• **Activity**
From the first line to the last, write out the data below exactly.

• **Data extract**
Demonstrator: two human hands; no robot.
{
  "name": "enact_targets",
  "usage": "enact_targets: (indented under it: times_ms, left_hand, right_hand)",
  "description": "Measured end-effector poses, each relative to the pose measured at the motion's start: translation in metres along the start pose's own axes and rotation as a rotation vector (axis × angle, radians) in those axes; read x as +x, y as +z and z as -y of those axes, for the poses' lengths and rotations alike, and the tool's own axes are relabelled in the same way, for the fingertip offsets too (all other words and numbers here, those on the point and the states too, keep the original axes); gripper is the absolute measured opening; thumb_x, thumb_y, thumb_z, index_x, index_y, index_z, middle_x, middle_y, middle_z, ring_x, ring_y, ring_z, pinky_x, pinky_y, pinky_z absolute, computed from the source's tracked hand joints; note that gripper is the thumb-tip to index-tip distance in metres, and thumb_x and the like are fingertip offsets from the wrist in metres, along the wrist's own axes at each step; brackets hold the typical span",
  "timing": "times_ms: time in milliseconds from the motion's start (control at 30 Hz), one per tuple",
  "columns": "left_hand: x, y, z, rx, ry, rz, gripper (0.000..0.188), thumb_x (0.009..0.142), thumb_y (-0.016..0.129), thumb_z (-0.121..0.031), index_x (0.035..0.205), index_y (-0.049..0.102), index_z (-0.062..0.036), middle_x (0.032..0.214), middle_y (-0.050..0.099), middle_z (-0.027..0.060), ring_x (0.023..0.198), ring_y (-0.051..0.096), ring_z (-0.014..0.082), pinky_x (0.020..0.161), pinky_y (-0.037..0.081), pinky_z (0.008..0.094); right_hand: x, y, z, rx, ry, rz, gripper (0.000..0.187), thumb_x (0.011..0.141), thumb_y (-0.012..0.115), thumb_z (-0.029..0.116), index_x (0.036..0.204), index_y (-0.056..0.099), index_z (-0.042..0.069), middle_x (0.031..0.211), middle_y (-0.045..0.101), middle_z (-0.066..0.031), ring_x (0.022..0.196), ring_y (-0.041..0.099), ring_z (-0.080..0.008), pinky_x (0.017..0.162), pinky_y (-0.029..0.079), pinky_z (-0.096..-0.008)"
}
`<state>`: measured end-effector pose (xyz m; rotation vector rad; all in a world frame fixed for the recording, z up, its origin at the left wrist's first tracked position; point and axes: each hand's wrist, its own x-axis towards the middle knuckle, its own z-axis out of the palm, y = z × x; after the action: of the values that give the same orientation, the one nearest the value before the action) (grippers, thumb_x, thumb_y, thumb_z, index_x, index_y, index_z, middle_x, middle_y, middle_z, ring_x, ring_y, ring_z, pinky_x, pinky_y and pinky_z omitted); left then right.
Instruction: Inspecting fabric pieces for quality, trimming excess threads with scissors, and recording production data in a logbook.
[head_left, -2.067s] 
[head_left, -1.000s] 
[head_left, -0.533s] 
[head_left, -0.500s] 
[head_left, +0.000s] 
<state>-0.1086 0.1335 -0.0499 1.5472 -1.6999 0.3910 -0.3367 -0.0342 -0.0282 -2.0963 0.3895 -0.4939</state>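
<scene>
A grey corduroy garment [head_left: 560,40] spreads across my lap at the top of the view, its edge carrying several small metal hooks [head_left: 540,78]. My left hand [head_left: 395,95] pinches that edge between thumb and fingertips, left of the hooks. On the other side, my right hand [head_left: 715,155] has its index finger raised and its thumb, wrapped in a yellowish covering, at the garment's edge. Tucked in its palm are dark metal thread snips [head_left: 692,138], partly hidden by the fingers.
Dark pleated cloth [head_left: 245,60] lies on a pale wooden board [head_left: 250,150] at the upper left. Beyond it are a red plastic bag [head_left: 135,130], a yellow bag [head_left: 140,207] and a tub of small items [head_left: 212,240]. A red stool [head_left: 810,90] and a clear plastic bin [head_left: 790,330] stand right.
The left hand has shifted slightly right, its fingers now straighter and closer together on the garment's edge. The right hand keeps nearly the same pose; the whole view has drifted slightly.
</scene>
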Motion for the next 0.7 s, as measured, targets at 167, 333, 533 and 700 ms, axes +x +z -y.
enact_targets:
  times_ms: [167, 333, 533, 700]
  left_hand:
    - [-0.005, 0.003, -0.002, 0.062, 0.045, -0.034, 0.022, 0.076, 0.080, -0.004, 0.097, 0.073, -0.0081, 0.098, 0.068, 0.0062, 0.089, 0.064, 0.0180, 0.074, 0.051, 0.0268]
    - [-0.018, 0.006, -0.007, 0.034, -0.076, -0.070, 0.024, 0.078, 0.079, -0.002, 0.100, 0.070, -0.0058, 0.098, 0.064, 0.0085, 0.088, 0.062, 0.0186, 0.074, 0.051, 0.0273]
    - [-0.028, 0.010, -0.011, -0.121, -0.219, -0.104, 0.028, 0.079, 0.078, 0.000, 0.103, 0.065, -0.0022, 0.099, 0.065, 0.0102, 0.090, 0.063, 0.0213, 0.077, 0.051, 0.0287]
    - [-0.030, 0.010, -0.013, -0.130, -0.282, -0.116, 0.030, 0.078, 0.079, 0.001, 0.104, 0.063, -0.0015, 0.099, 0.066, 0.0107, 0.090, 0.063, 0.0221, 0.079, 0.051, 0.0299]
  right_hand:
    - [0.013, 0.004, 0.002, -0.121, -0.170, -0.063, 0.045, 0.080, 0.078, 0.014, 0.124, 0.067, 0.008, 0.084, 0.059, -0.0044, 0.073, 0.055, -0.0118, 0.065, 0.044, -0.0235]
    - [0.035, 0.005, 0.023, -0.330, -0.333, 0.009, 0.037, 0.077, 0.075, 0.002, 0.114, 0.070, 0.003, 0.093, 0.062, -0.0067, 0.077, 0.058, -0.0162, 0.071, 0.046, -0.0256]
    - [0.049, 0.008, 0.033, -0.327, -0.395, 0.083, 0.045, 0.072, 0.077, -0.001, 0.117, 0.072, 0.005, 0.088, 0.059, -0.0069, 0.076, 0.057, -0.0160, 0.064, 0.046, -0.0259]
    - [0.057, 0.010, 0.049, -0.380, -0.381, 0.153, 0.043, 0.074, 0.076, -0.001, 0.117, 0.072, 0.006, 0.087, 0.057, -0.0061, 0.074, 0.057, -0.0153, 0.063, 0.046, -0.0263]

• **Completed exercise**
Demonstrator: two human hands; no robot.
{
  "name": "enact_targets",
  "usage": "enact_targets: (indented under it: times_ms, left_hand, right_hand)",
  "description": "Measured end-effector poses, each relative to the pose measured at the motion's start: translation in metres along the start pose's own axes and rotation as a rotation vector (axis × angle, radians) in those axes; read x as +x, y as +z and z as -y of those axes, for the poses' lengths and rotations alike, and the tool's own axes are relabelled in the same way, for the fingertip offsets too (all other words and numbers here, those on the point and the states too, keep the original axes); gripper is the absolute measured opening; thumb_x, thumb_y, thumb_z, index_x, index_y, index_z, middle_x, middle_y, middle_z, ring_x, ring_y, ring_z, pinky_x, pinky_y, pinky_z absolute, computed from the source's tracked hand joints; note that gripper is the thumb-tip to index-tip distance in metres, and thumb_x and the like are fingertip offsets from the wrist in metres, along the wrist's own axes at each step; brackets hold the typical span",
  "timing": "times_ms: time in milliseconds from the motion's start (control at 30 Hz), one per tuple",
  "columns": "left_hand: x, y, z, rx, ry, rz, gripper (0.000..0.188), thumb_x (0.009..0.142), thumb_y (-0.016..0.129), thumb_z (-0.121..0.031), index_x (0.035..0.205), index_y (-0.049..0.102), index_z (-0.062..0.036), middle_x (0.032..0.214), middle_y (-0.050..0.099), middle_z (-0.027..0.060), ring_x (0.023..0.198), ring_y (-0.051..0.096), ring_z (-0.014..0.082), pinky_x (0.020..0.161), pinky_y (-0.037..0.081), pinky_z (0.008..0.094); right_hand: x, y, z, rx, ry, rz, gripper (0.000..0.187), thumb_x (0.011..0.141), thumb_y (-0.012..0.115), thumb_z (-0.029..0.116), index_x (0.036..0.204), index_y (-0.056..0.099), index_z (-0.042..0.069), middle_x (0.031..0.211), middle_y (-0.045..0.101), middle_z (-0.066..0.031), ring_x (0.022..0.196), ring_y (-0.041..0.099), ring_z (-0.080..0.008), pinky_x (0.017..0.162), pinky_y (-0.029..0.079), pinky_z (-0.096..-0.008)"
}
`<state>`: measured end-effector pose (xyz m; rotation vector rad; all in a world frame fixed for the recording, z up, its origin at the left wrist's first tracked position; point and axes: each hand's wrist, its own x-axis towards the middle knuckle, its own z-axis out of the palm, y = z × x; after the action: of the values that give the same orientation, the one nearest the value before the action) (grippers, thumb_x, thumb_y, thumb_z, index_x, index_y, index_z, middle_x, middle_y, middle_z, ring_x, ring_y, ring_z, pinky_x, pinky_y and pinky_z omitted); left then right.
Instruction: Inspecting fabric pieces for quality, trimming excess threads with scissors, and recording production data in a logbook.
[head_left, -2.067s] 
[head_left, -1.000s] 
[head_left, -0.533s] 
[head_left, -0.500s] 
[head_left, +0.000s] 
<state>-0.1086 0.1335 -0.0499 1.5472 -1.6999 0.3910 -0.3367 -0.0342 -0.0282 -2.0963 0.3895 -0.4939</state>
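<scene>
A grey corduroy garment [head_left: 560,40] spreads across my lap at the top of the view, its edge carrying several small metal hooks [head_left: 540,78]. My left hand [head_left: 395,95] pinches that edge between thumb and fingertips, left of the hooks. On the other side, my right hand [head_left: 715,155] has its index finger raised and its thumb, wrapped in a yellowish covering, at the garment's edge. Tucked in its palm are dark metal thread snips [head_left: 692,138], partly hidden by the fingers.
Dark pleated cloth [head_left: 245,60] lies on a pale wooden board [head_left: 250,150] at the upper left. Beyond it are a red plastic bag [head_left: 135,130], a yellow bag [head_left: 140,207] and a tub of small items [head_left: 212,240]. A red stool [head_left: 810,90] and a clear plastic bin [head_left: 790,330] stand right.
The left hand has shifted slightly right, its fingers now straighter and closer together on the garment's edge. The right hand keeps nearly the same pose; the whole view has drifted slightly.
</scene>
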Motion for the next 0.7 s, as measured, targets at 167, 333, 533 and 700 ms, axes +x +z -y.
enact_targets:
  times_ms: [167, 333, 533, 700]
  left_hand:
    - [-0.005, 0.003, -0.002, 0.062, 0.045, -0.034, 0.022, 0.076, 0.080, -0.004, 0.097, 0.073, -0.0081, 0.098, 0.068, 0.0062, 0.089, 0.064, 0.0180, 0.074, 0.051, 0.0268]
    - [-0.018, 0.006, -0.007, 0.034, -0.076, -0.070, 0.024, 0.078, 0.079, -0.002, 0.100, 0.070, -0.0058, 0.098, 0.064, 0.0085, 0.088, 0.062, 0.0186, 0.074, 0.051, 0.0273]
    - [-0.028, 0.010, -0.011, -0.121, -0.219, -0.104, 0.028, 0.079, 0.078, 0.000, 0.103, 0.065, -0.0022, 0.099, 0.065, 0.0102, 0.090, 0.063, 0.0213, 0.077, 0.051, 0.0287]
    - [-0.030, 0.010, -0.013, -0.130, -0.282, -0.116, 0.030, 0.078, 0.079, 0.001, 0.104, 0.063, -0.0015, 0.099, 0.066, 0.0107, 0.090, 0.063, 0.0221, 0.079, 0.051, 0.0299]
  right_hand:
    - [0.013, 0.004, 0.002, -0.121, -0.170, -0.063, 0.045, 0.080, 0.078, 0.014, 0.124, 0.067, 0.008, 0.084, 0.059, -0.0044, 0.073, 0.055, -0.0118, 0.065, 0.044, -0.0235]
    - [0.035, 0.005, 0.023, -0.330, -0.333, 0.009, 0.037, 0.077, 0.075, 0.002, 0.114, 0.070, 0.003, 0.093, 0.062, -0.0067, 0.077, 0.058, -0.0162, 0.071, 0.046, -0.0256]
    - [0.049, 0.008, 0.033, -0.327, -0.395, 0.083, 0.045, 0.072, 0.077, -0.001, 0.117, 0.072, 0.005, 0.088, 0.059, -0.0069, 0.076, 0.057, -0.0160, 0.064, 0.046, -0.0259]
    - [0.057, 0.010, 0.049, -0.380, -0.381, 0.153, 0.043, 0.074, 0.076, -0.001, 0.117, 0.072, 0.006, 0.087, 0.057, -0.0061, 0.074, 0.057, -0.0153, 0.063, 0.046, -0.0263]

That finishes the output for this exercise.